§ **Problem to work on**
Reproduce precisely the lines of the listing below, starting with the line that contains "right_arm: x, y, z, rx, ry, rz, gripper" and stopping after the line that contains "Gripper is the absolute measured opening"; include nothing else.

§ **Given data**
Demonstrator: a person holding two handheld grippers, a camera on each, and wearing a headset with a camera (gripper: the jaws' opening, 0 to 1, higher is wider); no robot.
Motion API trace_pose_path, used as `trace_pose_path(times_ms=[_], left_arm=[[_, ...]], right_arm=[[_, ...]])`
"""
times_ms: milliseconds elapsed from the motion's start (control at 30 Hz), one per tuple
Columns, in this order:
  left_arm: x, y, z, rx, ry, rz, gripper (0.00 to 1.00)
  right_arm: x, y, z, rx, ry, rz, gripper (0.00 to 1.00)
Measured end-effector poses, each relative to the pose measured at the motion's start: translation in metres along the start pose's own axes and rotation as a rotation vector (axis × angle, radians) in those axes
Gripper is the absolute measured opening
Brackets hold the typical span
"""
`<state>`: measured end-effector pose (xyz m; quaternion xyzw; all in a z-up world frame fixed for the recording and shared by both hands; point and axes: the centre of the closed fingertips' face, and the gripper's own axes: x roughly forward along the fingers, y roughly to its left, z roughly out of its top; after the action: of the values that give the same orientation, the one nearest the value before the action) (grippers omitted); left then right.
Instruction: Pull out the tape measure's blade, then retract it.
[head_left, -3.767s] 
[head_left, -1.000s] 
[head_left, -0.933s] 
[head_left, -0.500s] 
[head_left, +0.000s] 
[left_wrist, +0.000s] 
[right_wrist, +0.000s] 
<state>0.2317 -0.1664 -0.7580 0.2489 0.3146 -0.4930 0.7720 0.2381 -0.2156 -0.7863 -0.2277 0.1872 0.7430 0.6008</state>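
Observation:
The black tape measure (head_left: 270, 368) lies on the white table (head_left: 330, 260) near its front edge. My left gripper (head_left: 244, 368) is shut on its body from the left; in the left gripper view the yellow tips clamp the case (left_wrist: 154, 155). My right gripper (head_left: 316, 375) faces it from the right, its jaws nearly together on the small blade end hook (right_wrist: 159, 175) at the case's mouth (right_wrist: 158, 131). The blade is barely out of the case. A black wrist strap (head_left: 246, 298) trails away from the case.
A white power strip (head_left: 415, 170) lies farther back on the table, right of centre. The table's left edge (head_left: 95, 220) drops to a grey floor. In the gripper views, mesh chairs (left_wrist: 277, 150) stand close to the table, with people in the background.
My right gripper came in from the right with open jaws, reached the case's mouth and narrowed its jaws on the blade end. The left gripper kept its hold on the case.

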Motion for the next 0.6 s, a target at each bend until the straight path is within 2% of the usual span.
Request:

§ **Output for this task**
  right_arm: x, y, z, rx, ry, rz, gripper (0.00 to 1.00)
Measured end-effector poses, each relative to the pose measured at the motion's start: translation in metres along the start pose's own axes and rotation as a rotation vector (axis × angle, radians) in those axes
Gripper is the absolute measured opening

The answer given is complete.